◆ **Assignment**: Take the line containing "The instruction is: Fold" and every line after it to the end of the data, and write them out exactly as they appear.

◆ **Supplied information**:
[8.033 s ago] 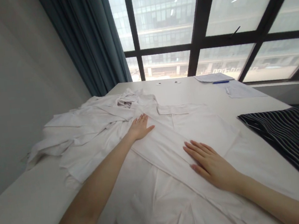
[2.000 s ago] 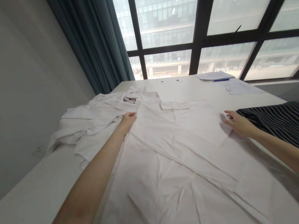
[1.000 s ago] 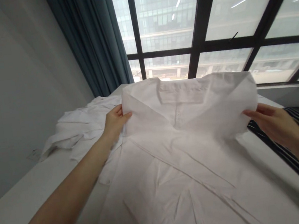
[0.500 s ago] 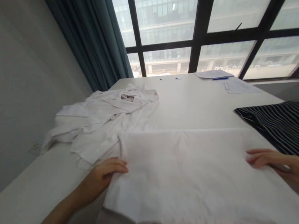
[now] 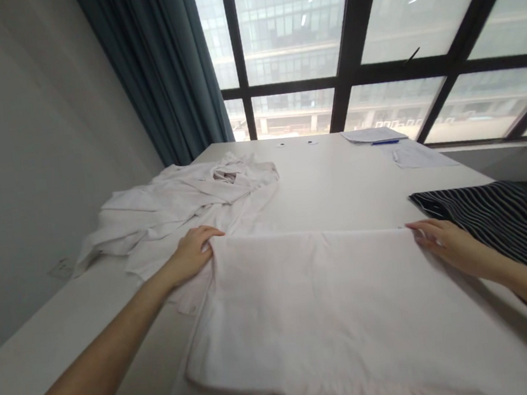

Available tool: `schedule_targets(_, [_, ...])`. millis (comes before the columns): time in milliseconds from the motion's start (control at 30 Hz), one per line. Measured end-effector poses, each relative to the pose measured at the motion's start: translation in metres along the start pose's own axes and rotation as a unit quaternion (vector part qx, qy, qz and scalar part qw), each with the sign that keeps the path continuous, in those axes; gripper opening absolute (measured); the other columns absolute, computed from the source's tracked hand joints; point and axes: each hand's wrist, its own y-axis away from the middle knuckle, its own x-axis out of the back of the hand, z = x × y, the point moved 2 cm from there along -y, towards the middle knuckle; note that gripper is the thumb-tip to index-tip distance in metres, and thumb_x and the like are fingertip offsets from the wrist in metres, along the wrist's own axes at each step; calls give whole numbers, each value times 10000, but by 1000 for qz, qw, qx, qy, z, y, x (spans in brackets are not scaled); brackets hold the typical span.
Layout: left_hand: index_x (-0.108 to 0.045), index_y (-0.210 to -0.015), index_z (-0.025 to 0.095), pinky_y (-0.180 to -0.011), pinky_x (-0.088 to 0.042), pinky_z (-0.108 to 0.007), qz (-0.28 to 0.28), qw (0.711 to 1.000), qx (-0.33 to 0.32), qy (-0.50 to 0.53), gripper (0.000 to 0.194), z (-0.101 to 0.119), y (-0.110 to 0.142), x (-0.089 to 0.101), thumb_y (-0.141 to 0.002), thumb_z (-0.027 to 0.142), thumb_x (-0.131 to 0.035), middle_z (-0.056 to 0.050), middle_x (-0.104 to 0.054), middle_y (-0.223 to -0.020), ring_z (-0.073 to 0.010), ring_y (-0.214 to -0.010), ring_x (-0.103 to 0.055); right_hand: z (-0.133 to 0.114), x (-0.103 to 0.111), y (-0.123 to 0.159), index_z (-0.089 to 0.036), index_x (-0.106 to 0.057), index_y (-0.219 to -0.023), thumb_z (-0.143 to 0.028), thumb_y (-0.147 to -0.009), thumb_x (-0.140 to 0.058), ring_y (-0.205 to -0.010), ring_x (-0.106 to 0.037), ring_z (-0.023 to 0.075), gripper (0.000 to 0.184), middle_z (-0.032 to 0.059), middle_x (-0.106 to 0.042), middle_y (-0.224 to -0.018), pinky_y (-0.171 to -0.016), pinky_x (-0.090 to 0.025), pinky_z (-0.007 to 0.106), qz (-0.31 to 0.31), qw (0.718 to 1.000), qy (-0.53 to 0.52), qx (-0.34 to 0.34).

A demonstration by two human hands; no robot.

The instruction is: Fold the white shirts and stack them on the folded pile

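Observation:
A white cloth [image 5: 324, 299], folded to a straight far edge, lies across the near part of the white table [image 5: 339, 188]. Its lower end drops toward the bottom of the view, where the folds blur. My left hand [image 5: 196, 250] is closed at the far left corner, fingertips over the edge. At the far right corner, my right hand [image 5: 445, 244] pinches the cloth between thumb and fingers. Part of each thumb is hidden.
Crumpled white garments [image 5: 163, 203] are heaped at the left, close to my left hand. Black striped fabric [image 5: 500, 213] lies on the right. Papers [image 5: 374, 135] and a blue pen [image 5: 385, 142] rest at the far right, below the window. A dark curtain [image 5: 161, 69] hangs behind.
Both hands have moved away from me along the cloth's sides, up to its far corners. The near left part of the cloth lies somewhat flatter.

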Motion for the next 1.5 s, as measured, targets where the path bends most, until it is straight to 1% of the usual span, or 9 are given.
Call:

◆ **Exercise output**:
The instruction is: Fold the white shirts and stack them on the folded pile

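Observation:
A white cloth [image 5: 324, 299], folded to a straight far edge, lies across the near part of the white table [image 5: 339, 188]. Its lower end drops toward the bottom of the view, where the folds blur. My left hand [image 5: 196, 250] is closed at the far left corner, fingertips over the edge. At the far right corner, my right hand [image 5: 445, 244] pinches the cloth between thumb and fingers. Part of each thumb is hidden.
Crumpled white garments [image 5: 163, 203] are heaped at the left, close to my left hand. Black striped fabric [image 5: 500, 213] lies on the right. Papers [image 5: 374, 135] and a blue pen [image 5: 385, 142] rest at the far right, below the window. A dark curtain [image 5: 161, 69] hangs behind.
Both hands have moved away from me along the cloth's sides, up to its far corners. The near left part of the cloth lies somewhat flatter.
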
Motion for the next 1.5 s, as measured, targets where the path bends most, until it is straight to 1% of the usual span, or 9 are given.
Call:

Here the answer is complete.